これを三十分かけて持っていくのは結構な重労働。できるだけ零さずに持っていくにはさらに神経を使いそうだ。水汲みって大変な仕事だったんだ……いや、だからこそやるべきよ。こんなところでめげてなんかいられない、生活がかかっているのよ。
「ふぅー、よし行きますか」
両手で掴むと持ち上げる。こんなところでへこたれてられない。信用を獲得して、今度こそ生活向上を目指すんだから。
◇
あれから一時間が経った。結局三十分では広場まで辿り着けなかった。
「はぁー、やっとついた」
水汲みの仕事は辛い。重たいものを長時間持って歩くのがこんなに大変なことだったなんて、甘かったわ。水が零れないように神経を集中するのも疲れた。大人ばかりこの仕事をしていた理由が分かった。
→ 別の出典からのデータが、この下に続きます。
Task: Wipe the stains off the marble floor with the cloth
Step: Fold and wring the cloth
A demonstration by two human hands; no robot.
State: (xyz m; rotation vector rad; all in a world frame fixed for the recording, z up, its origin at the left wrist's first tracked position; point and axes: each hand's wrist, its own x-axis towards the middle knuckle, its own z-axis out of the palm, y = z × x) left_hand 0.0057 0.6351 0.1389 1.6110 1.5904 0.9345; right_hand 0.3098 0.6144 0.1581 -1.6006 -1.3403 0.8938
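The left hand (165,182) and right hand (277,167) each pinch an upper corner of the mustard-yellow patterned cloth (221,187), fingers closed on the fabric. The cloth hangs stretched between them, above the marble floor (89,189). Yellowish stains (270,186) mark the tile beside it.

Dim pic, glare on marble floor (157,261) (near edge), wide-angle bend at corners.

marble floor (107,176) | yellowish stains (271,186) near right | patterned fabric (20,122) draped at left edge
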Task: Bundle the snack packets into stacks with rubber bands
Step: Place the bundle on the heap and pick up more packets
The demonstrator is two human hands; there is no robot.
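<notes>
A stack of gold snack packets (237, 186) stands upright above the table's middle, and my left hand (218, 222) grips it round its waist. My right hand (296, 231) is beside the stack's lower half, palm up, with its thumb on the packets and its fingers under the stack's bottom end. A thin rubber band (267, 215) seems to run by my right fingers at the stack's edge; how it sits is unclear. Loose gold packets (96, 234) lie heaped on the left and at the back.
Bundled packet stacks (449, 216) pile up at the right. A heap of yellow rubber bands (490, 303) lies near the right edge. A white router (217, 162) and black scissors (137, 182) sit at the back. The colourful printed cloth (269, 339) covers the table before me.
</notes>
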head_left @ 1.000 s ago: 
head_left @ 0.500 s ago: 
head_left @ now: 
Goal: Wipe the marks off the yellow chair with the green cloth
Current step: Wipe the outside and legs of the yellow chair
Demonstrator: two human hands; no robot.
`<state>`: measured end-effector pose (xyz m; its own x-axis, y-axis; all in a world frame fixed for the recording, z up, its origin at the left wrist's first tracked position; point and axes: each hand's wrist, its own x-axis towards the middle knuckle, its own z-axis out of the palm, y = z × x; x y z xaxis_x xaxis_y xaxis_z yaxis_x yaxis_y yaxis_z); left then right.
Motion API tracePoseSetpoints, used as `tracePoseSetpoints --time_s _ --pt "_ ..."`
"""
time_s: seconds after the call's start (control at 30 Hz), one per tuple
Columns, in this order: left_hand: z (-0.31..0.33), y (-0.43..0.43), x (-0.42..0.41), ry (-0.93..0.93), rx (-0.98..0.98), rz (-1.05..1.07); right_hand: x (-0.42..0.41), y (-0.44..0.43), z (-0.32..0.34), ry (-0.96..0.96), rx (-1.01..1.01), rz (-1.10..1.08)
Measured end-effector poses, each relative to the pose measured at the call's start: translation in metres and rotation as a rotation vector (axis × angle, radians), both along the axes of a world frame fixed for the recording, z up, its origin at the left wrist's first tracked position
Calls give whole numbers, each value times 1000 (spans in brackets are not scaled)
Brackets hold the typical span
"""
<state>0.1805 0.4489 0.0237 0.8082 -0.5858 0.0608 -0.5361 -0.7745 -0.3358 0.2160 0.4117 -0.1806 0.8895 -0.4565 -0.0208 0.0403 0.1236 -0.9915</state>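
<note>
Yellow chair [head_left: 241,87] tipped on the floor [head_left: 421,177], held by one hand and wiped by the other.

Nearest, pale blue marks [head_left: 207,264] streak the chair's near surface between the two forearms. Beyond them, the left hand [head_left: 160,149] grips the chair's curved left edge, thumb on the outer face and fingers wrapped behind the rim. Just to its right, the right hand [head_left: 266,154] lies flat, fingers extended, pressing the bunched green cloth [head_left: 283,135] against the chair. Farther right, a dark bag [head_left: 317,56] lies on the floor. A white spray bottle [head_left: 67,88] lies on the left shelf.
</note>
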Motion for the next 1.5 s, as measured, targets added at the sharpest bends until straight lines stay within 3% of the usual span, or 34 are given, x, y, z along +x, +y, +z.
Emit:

一息つくと広場の端に歩いていく。そこには簡単な屋根のついたかまどと水瓶が置いてある。いつもこの場所で配給のスープを作ったり、芋を茹でたりしているの。
水瓶の蓋を開けると力を振り絞って水桶を持ち上げ、零さないようにゆっくりと水を中に入れていく。うぅ、腕が辛い……でもあともう少しだ。しばらくすると水桶に入っていた水を全部入れることができた。
「ふぅ、あとは採ってきたキノコね」
水瓶の蓋を閉め、水桶を一旦置いてすぐ目の前にある食料倉庫まで歩いていく。そこには見張りのおばあさんが座っており、ボーっと宙を見上げていた。私が近づくとはっと我に返りこちらに顔を向けた。その表情は警戒するかのように少し険しくなっている。
「何か用かね」
「あの、これ採って来たんで明日使ってください」
腰に回していた籠を取って目の前に差し出す。
「あー、分かった。ご苦労さん」
素っ気ない態度でさっさと籠の中からキノコを取り出す。そうして食料倉庫の扉を開けて中に入って行く。
両親が集落の仕事を手伝っていない影響は思ったより深刻だ。集落内では情報が広まっているのだろう、これほどに人当たりが冷たくなってしまっている。
現実を目の前にして心細くて胸が締め付けられた。でも、こんなところで負けるもんか。
ギリギリのところで前世を思い出して良かったのかもしれない。力を振り絞るように手を握り締めると、水瓶の近くに置いた水桶に近づいていく。水汲みはあと一回だ、しっかりと仕事をやりきろう。
私は再び川へ向かって歩き出した。